When you think of expanding the court, don’t think of it as “packing.” Think of it as “demilitarization.” The court shouldn’t just be expanded to give Democrats an edge, the goal needs to expanding until the replacement of a justice is routine, rather than a battle. …
The problem of having a small Supreme Court is so old, that Congress actually once cut the size the Court explicitly to prevent *Thomas Jefferson* from getting to name a new justice. That’s what you call a genuine structural issue. …
The size of the Court was jiggered both up and down after the Civil War, again with the purpose of keeping certain parties from being able to fill Court openings. This problem is intrinsic to a small body composed of lifetime appointments. …
Having the Court fixed at 9 for an extended period has not solved this problem, it’s made it worse. The current size of the Court makes every single appointment something that threatens to alter the balance in ways that alters millions of lives. …
The small Court means that people like Mitch McConnell don’t give a damn about any piece of legislation they’ve ever passed, or how well they represent their state. They measure their careers in justices. They subjugate their own branch into a platform for feeding another. …
The small Court generates huge incentives to cut deals, disrupt government, break rules, and simply cheat. At this moment, McConnell is unwilling to consider legislation that could save thousands of lives, because it might slow Barrett’s confirmation. This is a broken system. …
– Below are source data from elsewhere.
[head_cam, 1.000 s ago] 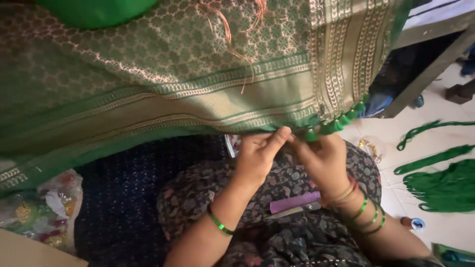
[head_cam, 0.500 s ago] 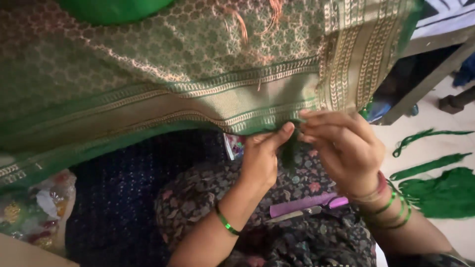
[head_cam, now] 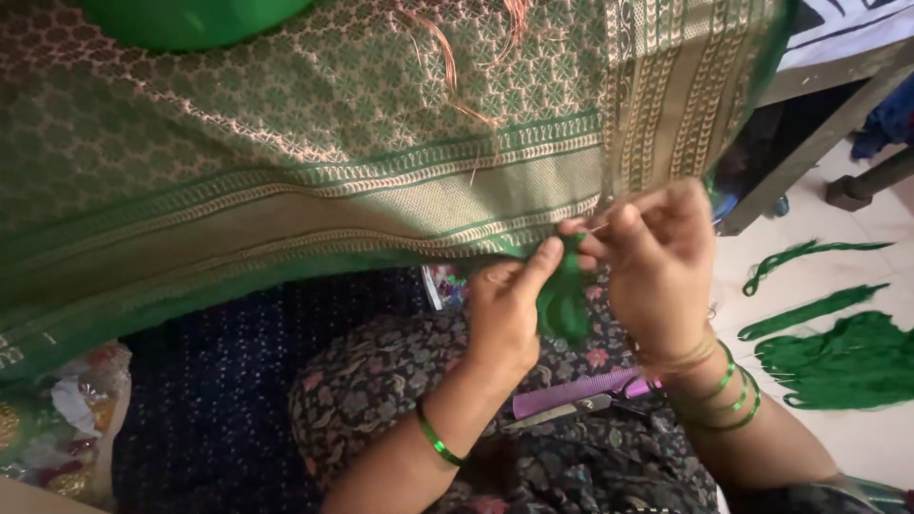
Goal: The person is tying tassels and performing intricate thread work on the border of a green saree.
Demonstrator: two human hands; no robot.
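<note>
Draped green-gold fabric (head_cam: pixel 314 181), green tassel (head_cam: pixel 564 297) hanging vertically

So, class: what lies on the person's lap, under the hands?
A purple comb and scissors lie on the patterned lap cloth. The right hand hides the comb's far end.

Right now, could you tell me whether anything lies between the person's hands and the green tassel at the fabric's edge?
Nothing visible does. The left hand and right hand both already pinch the green tassel at the lower border of the green and gold brocade fabric. The purple comb lies on the lap below, out of the way.
</note>
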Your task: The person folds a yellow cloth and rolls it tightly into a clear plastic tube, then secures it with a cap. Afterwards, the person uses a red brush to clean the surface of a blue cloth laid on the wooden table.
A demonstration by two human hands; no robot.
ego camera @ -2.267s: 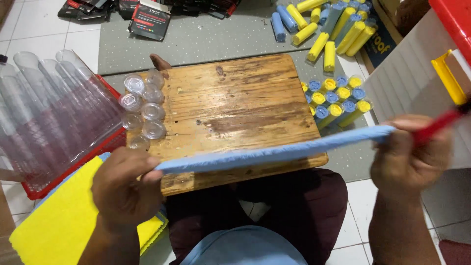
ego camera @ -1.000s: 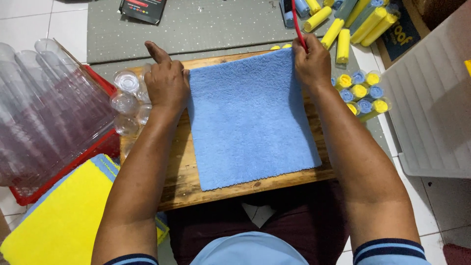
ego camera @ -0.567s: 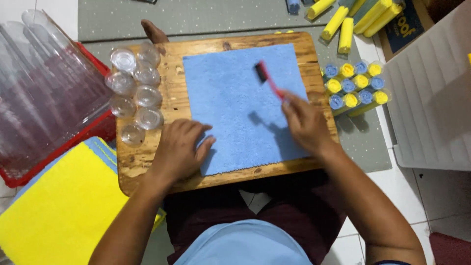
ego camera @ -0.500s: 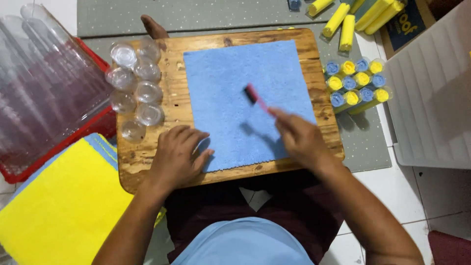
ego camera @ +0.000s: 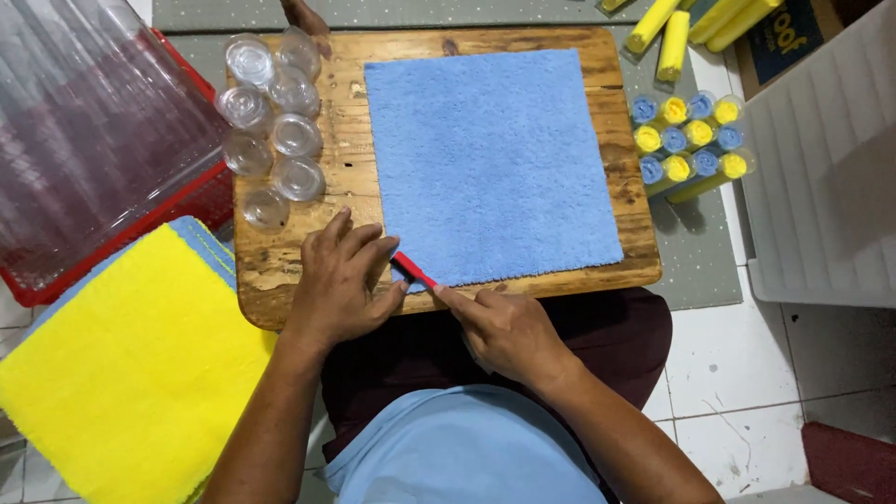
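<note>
A thin red stick-like tool (ego camera: 413, 271) lay slanted across the near left corner of a square light-blue terry cloth (ego camera: 490, 163), its near end pinched in the fingertips of the right hand (ego camera: 504, 327), which was closed on it. The left hand (ego camera: 341, 280) rested flat on the board just left of that corner, fingers spread and holding nothing, with its fingertips touching the cloth's edge and the tool's far end.

The cloth was spread flat on a rectangular wooden board (ego camera: 280, 271) that lay across the person's lap, covering most of the board's right part. On the bare left strip of the board stood a cluster of small clear plastic cups (ego camera: 271, 126), mouths up, touching one another.

Left of the board sat a red plastic basket (ego camera: 201, 201) filled with clear plastic tubes (ego camera: 89, 140). Near it, at the near left, lay a stack of yellow cloths (ego camera: 121, 373) with a blue one showing at its edge.

Right of the board, on a grey mat (ego camera: 695, 243), a bundle of rolled blue and yellow cloths (ego camera: 686, 140) lay with ends facing up. More yellow rolls (ego camera: 663, 33) lay at the far right.
</note>
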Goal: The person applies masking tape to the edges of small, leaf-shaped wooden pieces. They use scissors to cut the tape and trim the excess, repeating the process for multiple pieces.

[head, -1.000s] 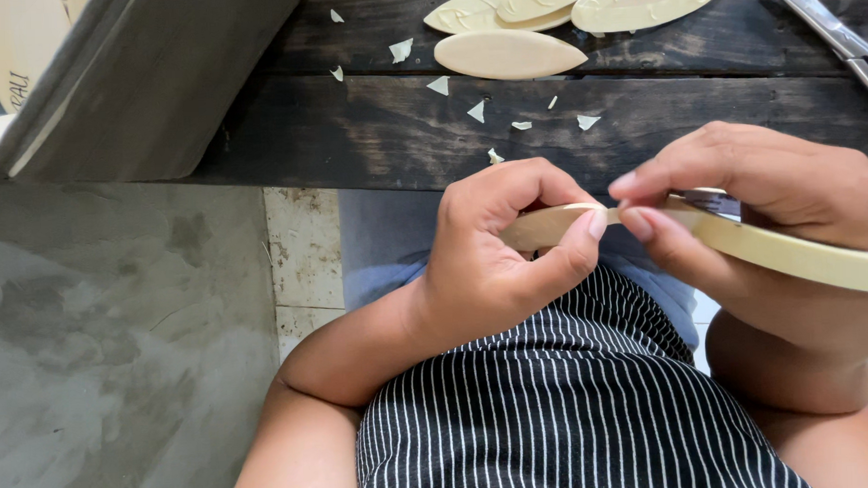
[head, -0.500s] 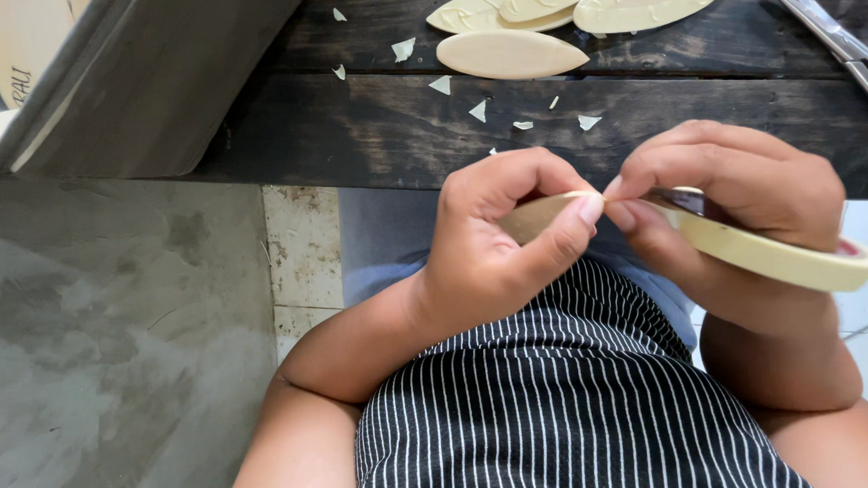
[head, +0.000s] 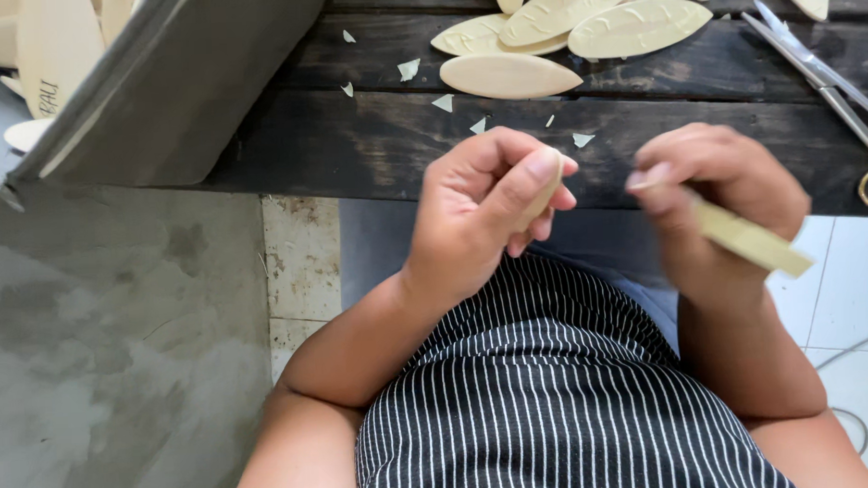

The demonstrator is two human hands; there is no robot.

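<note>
My left hand (head: 481,213) is held above my lap, in front of the dark wooden table (head: 354,146). Its thumb and fingers pinch a small beige piece (head: 540,194). My right hand (head: 721,200) is a hand's width to the right and blurred. It grips a beige strip (head: 753,244) that sticks out to the lower right. The two hands are apart and the two beige pieces do not touch. Below both hands is my striped apron (head: 555,403).
Flat beige leaf-shaped cutouts (head: 510,75) lie on the table, with a pile (head: 580,13) at its far edge. Small beige scraps (head: 443,102) are scattered near them. Scissors (head: 832,86) lie at the right. A tilted grey board (head: 188,79) stands at the left.
Both hands were pinched together on one long beige strip. Now they have drawn apart, the right hand moving right with the strip and the left keeping a small piece.
</note>
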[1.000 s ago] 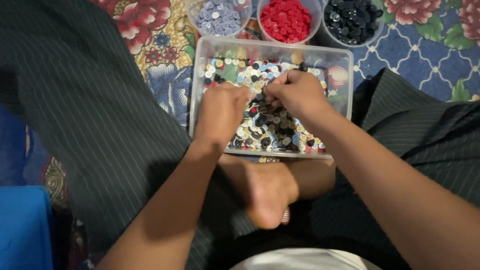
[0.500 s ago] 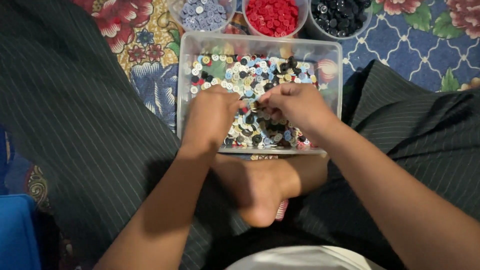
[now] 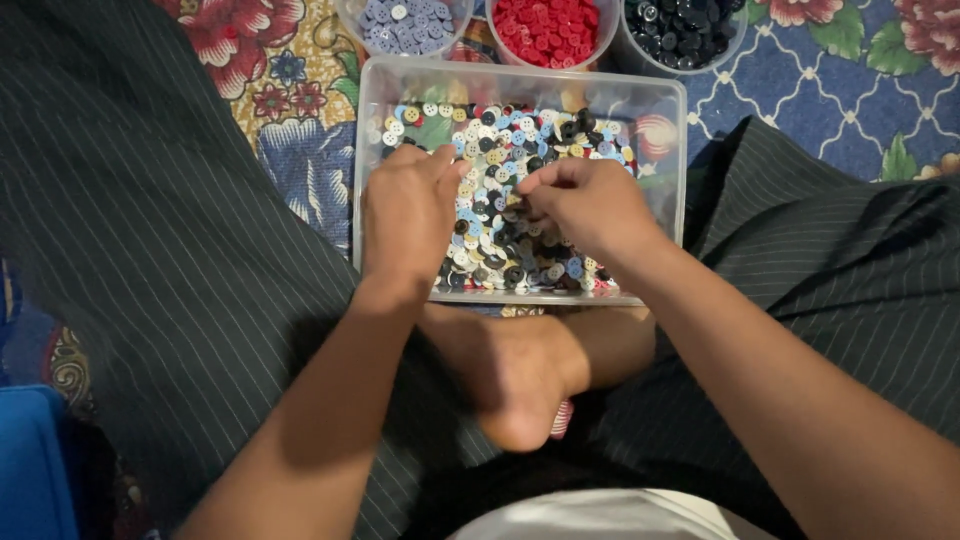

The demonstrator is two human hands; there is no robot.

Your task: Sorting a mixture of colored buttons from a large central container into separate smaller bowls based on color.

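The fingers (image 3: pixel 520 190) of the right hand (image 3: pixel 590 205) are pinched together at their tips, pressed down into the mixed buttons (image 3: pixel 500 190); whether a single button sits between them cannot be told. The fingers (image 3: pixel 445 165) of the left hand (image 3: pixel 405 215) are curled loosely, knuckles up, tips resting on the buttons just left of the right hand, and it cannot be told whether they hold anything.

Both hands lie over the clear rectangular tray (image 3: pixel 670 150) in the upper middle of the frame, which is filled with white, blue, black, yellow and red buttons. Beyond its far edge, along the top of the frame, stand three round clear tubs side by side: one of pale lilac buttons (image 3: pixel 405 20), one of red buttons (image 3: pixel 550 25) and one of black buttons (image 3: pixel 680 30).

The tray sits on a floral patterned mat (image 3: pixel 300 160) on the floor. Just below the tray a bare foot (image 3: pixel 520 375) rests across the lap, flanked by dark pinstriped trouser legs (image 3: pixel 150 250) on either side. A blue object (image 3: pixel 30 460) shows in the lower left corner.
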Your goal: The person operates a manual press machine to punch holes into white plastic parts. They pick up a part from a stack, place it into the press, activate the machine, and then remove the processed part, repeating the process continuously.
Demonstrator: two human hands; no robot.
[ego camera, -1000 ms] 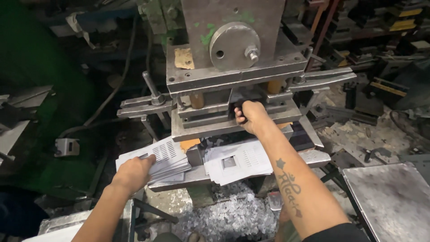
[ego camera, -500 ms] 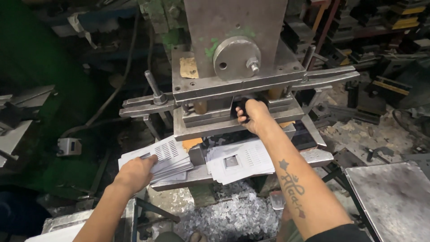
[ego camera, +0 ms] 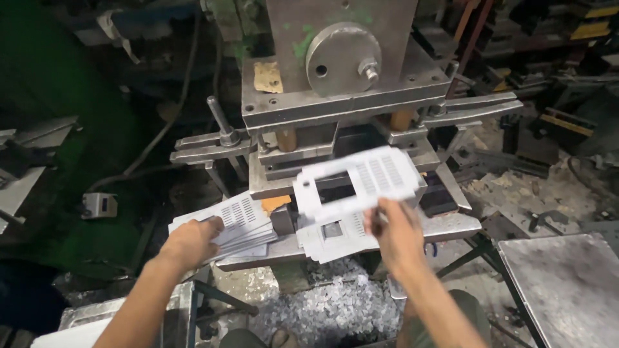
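Note:
My right hand point(ego camera: 394, 233) holds a white perforated metal sheet point(ego camera: 361, 180) with a rectangular cut-out, lifted in front of the press die point(ego camera: 335, 145). My left hand point(ego camera: 192, 240) rests on a stack of slotted white sheets point(ego camera: 237, 219) at the left end of the press table point(ego camera: 451, 225). A second pile of punched white sheets point(ego camera: 332, 237) lies on the table under the lifted sheet. The grey press head point(ego camera: 342, 58) with its round plate stands above.
Metal scrap chips point(ego camera: 322, 309) litter the floor below the press. A grey steel plate point(ego camera: 561, 283) sits at the lower right. Clamping bars point(ego camera: 206, 145) stick out to the left, and a small grey box point(ego camera: 100, 205) lies on the floor left.
My right hand has drawn back out of the die toward me, bringing a punched white sheet with it. My left hand stays on the left stack.

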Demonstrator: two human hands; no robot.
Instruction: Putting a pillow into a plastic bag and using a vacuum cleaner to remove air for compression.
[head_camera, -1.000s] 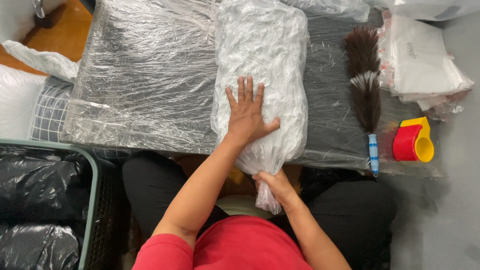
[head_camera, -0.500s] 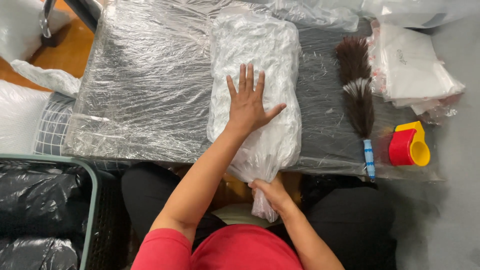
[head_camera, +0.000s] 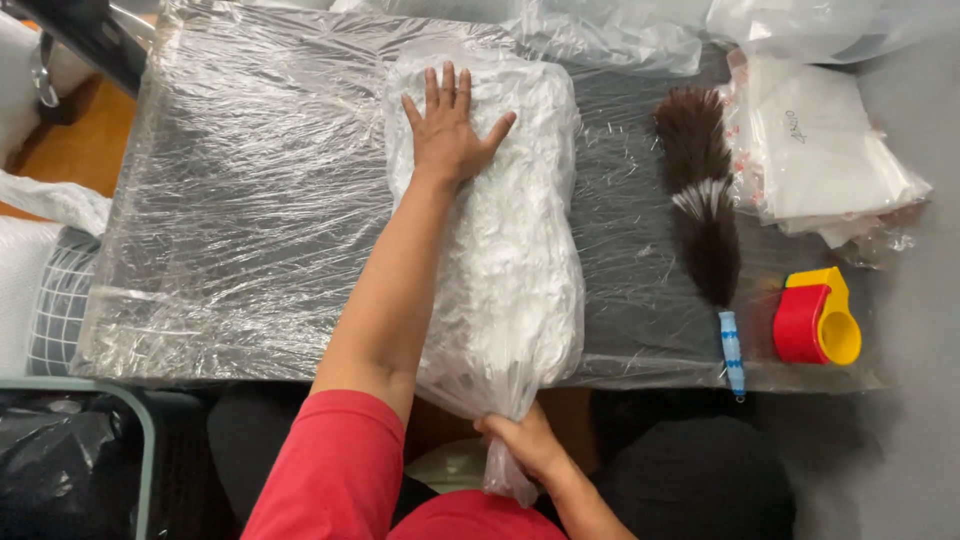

This problem has not been solved in 235+ years, because so long as the Court is small, it is an unsolvable problem. The value of every justice in a 9 member Court is too great. The solution is to make the Court larger, by at least a factor of two. …
A good number might be 26. That’s two for each appellate court, mirroring the original scheme. And yes, that means more justices would be added if more courts were added, for example, to support additional states or a growing population. …
In a 26 member Court, the death or retirement of any justice would no longer necessitate a national conflict, or compel Court -obsessed leaders in the Senate to burn down their own body’s rules for a partisan edge. The Senate might even rate legislation as more important. …
It would also mean that justices would feel freer to retire at any point, without feeling that the weight of the nation was on their shoulders. Appointments might still be for life, but justices would not be under such pressure to die with their robes on. …
And maybe that would be an appropriate legacy in the wake of Ruth Bader Ginsburg’s death—a court where never again are the rights of millions left on one person’s shoulders. Where the burden can be laid down without is seeming like betrayal.